Samsung Electronics and Noôdome gathered scientists and engineers to answer a question most businesses keep circling: Can AI actually deliver measurable value, or are we just automating confusion? At a "Science and AI" expert session hosted by Samsung's Innovation Campus, mathematician Arutyun Avetisyan—member of the Russian Academy of Sciences and director of the Institute of Systems Programming—and AI researcher Svetlana Yun, Ph.D., gave an answer rooted not in marketing spin but in empirical observation. Open, lightweight AI models trained on decades of scientific research can boost productivity, cut costs, and improve quality—provided you design for trust and human oversight from the start.
The Session: Who Spoke and What They Said. Avetisyan opened with a caution rare in tech circles: AI introduces new risk vectors—cyber vulnerabilities, sociocultural drift, and the temptation to outsource judgment to systems that can't yet hold it.
He pointed to self-driving vehicles as a prime example. Fully autonomous transportation in everyday life remains impossible without a human who can intervene when needed. He framed AI not as replacement labor but as augmented capacity. Yun followed with a concrete example: faster code reviews don't just shrink timelines—they create space for more unit tests, tightening software quality without inflating line counts or technical debt.
By the Numbers: What Early Adopters Are Seeing. Pilot projects tracked by Noôdome show AI-assisted coding shaving about three days off each development sprint and cutting defect rates by roughly 15 percent. Broader adoption studies report a 2–4 percent rise in overall output, while developers say they feel 20–30 percent more efficient as routine tasks—boilerplate code, documentation, regression testing—speed up in the background. According to research cited at the session, the overwhelming majority of company leaders expect AI's new capabilities to reduce costs while increasing product value and quality. These aren't transformational gains yet, but they're consistent, measurable, and building up across teams.
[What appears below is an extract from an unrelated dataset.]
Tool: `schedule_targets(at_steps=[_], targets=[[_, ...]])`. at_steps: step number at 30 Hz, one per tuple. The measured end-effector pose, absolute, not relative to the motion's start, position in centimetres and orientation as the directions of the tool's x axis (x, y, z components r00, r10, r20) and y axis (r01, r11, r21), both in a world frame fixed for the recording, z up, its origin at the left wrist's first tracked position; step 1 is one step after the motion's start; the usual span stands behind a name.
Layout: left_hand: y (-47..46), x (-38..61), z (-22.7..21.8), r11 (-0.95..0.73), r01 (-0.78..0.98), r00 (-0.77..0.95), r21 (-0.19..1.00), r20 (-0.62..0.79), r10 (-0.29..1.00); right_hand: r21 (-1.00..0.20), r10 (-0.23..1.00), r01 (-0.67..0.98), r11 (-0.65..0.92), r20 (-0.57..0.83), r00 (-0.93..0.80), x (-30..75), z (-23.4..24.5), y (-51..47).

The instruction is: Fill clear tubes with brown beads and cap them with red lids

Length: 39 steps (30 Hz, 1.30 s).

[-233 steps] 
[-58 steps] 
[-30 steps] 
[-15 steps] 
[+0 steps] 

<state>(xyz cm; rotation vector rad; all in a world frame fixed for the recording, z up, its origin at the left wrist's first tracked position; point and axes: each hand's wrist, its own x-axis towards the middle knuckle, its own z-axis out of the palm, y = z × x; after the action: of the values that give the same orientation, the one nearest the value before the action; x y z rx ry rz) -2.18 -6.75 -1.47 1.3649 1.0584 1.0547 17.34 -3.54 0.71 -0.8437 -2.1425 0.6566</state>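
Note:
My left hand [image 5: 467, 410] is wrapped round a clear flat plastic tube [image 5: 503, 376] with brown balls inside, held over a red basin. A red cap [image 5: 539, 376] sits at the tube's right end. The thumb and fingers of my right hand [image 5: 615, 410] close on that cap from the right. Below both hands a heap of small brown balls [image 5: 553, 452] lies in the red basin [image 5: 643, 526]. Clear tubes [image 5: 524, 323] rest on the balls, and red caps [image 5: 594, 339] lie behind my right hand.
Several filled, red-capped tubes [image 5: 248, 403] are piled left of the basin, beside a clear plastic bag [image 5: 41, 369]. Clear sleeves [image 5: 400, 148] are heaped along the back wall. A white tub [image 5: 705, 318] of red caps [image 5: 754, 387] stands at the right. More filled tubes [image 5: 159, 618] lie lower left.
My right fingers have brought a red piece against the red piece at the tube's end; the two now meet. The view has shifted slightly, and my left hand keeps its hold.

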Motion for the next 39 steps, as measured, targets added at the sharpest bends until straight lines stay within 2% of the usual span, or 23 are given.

The Open-Model Advantage: Why Vendor Lock-In Matters. Open models—the kind Samsung and Noôdome are advocating—sidestep a problem most enterprises only notice once it's too late: dependency. Proprietary AI platforms can optimize for one vendor's ecosystem, making it expensive or impossible to migrate, customize, or audit.
Open models, built on peer-reviewed research and community-validated datasets, offer transparency, flexibility, and the ability to retrain networks for industry-specific challenges, whether that's protein folding in biotech labs or defect prediction on manufacturing floors.
What This Means for Business Leaders. If you're evaluating AI deployment in 2026, the session's implicit roadmap is worth noting: start small, focus on workflows that are repetitive but error-prone, and audit security protocols before scaling. Samsung's Innovation Campus partnership—which now operates in more than 30 universities through "IT Academy" and "Samsung Innovation Campus" programs—also highlights an underappreciated bottleneck: talent. The most sophisticated model is useless if no one on your team knows how to steer it, interpret its errors, or explain its decisions to regulators, customers, or auditors.
"Graduates of the IT Academy courses secure internships more easily because they can showcase real-world project portfolios in interviews. When they move into business, they begin to influence the market," Yun explained.
What's Next. The session closed with a practical recommendation: pilot one routine workflow, measure the baseline, and track both efficiency and error rates over three sprints. Partner with educational initiatives that develop AI-literate talent capable of responsible oversight. And accept that the question isn't whether AI will reshape your operations—it's whether you'll shape that reshaping with intention, or let systems optimize for speed while you lose visibility into how decisions are made.
The tools are emerging. The scientific foundation exists. What remains is the business discipline to deploy AI not as magic, but as methodology—tested, measured, and accountable at every step.